▶ [What the exercise asks]
Exactly the lines from the start of the data through the line containing "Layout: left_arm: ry" should be output, with both ends kept and nothing added.

▶ [Dataset content]

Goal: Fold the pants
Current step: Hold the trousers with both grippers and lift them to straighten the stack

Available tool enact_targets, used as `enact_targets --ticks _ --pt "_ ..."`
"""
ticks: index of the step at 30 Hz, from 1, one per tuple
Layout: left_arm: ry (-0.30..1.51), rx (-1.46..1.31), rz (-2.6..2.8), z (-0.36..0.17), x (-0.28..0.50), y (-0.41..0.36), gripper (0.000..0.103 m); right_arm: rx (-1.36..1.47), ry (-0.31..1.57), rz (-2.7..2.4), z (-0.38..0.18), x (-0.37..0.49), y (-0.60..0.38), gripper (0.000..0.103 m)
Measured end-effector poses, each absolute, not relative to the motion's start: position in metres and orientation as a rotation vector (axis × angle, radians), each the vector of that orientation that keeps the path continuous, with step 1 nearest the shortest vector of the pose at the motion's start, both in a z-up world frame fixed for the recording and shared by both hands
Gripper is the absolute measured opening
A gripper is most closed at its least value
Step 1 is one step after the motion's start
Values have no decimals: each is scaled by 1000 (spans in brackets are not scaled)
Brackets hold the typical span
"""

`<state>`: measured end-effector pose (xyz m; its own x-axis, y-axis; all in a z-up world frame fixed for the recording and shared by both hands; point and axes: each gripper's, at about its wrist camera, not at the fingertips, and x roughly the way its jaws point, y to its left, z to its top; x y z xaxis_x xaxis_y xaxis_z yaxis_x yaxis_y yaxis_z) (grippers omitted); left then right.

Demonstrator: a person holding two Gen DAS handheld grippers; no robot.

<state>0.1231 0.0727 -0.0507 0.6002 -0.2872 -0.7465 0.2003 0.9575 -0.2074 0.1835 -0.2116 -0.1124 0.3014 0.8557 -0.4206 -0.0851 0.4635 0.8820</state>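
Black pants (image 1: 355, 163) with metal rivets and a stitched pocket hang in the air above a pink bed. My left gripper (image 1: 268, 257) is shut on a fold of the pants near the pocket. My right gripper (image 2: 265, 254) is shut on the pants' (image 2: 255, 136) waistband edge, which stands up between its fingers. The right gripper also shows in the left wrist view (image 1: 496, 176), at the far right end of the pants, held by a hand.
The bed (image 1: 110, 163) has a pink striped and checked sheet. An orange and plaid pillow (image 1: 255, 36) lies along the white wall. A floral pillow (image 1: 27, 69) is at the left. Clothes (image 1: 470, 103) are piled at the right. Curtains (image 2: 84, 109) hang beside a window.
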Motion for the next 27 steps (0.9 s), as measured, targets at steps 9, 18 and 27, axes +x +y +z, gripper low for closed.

▶ [Reply]
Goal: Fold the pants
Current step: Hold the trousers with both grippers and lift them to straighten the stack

Available tool enact_targets, used as `enact_targets --ticks _ --pt "_ ..."`
"""
ticks: index of the step at 30 Hz, from 1, one per tuple
Layout: left_arm: ry (-0.30..1.51), rx (-1.46..1.31), rz (-2.6..2.8), z (-0.36..0.17), x (-0.28..0.50), y (-0.41..0.36), gripper (0.000..0.103 m); right_arm: rx (-1.36..1.47), ry (-0.31..1.57), rz (-2.7..2.4), z (-0.38..0.18), x (-0.37..0.49), y (-0.60..0.38), gripper (0.000..0.103 m)

Nothing else is needed to finish the exercise.